Children ages 9-10 can use their watches to know when their timeout ends.
Here is an example of how to manage an effective timeout. Donald, who
is eight years old, is screaming and talking disrespectfully to his mother
because she told him that he needed to finish his homework before he could
watch cartoons.
"Donald, I told you to stop screaming," said his mother.
“I said no!" Donald screamed back at her.
“I will count to five, and after five if you haven't stopped screaming,
you will sit at the kitchen table with me." She counted slowly "1-2-3-4-5."
Donald continued to scream that he wanted to watch cartoons right then.
"All right, then, sit right down here."
“I will not! You can't tell me what to do!”
“If I count to five again, you will not only have to take a 10-minute
timeout at the table, but you will go to bed 30 minutes early and cannot
watch television tonight.”
Why did she increase the consequences after he didn't obey her the first
time? She did this because Donald was testing her by becoming even more
defiant, and the only way to convey the message of seriousness was to
make the punishment more unpleasant. The mother in this illustration used
her interventions effectively and was not manipulated by her son’s
behaviors. Notice, too, that she did not automatically add the additional
consequences. She said, "If I count to five again."
Here are some important points to remember about timeouts.
1. They are effective when they are presented as a choice.

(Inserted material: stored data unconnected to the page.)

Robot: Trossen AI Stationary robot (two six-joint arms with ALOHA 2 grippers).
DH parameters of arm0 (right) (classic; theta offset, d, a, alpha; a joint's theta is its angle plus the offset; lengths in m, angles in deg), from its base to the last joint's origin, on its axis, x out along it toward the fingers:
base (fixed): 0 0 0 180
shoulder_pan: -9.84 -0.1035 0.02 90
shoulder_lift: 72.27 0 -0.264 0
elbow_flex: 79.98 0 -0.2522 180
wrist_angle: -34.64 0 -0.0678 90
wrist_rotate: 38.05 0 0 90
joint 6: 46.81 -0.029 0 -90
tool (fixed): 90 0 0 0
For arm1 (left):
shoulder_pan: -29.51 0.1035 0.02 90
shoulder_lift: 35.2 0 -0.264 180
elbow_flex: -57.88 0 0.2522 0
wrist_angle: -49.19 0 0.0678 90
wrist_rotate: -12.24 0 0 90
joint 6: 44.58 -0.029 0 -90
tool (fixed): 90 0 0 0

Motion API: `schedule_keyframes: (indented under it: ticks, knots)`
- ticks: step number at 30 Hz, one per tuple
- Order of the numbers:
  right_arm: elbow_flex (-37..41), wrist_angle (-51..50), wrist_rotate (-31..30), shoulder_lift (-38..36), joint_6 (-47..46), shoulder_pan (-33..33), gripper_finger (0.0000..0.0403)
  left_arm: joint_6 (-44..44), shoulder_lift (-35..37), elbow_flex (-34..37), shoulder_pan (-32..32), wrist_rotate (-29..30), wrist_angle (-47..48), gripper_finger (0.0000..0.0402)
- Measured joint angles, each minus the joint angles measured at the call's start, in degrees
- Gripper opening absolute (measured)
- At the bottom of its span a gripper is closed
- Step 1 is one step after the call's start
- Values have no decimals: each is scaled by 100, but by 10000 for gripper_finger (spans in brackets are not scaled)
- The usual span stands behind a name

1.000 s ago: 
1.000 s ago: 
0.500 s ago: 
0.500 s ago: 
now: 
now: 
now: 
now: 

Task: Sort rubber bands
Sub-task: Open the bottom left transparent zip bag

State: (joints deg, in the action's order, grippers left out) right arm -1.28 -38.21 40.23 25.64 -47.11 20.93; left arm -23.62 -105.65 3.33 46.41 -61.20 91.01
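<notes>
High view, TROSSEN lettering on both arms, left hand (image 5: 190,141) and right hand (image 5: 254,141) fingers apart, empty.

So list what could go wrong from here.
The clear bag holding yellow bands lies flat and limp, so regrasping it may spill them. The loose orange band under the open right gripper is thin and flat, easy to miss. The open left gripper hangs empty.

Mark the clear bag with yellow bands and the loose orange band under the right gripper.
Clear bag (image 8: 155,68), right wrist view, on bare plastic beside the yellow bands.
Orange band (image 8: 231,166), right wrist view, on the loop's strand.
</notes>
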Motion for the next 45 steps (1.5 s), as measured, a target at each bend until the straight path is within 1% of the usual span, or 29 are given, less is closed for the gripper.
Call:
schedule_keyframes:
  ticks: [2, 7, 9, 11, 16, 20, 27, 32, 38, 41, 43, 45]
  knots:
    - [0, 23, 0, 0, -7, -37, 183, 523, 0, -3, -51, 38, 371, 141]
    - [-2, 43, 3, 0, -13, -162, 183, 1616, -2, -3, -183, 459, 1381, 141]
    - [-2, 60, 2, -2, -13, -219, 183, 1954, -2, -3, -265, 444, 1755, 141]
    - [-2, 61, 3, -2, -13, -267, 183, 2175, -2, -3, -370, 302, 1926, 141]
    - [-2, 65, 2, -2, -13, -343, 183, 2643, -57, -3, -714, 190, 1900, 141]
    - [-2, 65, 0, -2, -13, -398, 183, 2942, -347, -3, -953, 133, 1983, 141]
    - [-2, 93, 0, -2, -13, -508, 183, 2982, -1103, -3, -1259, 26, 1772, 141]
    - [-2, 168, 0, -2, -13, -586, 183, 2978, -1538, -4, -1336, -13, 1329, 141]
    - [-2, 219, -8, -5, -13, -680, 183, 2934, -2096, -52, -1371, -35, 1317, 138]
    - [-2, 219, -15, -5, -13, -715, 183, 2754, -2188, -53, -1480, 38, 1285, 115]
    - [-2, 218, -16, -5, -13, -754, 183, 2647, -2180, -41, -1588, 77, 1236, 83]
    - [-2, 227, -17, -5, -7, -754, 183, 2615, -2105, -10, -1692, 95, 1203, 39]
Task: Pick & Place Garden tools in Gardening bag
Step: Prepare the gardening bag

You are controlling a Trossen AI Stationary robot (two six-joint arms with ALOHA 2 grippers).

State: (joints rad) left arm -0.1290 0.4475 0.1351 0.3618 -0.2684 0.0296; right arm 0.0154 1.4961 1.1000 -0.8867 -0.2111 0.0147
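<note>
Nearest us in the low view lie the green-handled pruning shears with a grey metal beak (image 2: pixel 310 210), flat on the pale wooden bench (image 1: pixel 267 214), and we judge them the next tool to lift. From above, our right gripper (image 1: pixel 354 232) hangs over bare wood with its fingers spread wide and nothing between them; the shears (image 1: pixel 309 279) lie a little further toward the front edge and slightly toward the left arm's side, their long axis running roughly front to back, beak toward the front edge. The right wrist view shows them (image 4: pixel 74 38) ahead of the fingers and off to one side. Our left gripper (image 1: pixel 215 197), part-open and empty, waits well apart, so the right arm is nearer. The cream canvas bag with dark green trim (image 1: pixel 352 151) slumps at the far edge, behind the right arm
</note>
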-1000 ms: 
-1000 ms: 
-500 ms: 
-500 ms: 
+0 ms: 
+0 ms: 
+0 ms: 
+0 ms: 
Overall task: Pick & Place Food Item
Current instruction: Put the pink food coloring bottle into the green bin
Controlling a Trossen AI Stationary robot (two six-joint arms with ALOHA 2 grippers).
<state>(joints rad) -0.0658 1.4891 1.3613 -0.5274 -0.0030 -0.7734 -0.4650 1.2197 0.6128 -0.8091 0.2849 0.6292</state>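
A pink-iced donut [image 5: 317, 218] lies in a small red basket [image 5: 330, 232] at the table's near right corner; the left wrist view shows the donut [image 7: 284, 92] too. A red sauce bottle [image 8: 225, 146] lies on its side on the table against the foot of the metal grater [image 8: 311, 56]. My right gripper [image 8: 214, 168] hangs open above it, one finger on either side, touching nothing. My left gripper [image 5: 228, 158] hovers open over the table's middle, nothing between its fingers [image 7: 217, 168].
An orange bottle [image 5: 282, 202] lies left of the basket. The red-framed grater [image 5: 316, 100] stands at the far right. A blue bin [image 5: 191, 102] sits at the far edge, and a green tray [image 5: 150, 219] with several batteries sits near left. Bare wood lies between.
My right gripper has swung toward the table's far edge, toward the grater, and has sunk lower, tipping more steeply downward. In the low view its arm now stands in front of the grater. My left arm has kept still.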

Do so-and-so
or don't do-so-and-so or you will get a timeout.
2. They are effective if you are persistent in removing privileges and
adding consequences to stay in charge of the situation like the mother
in the illustration did.
3. Follow up on the timeout by discussing with them what they did that
got them in the timeout in the first place and what they can do to make
a better choice next time.
If your child sits quietly and has their feelings under control after
the timeout, praise them or give them a hug for their good behavior. Parents
who say timeouts are ineffective, I believe, are simply giving up and
relinquishing their parental authority to their children.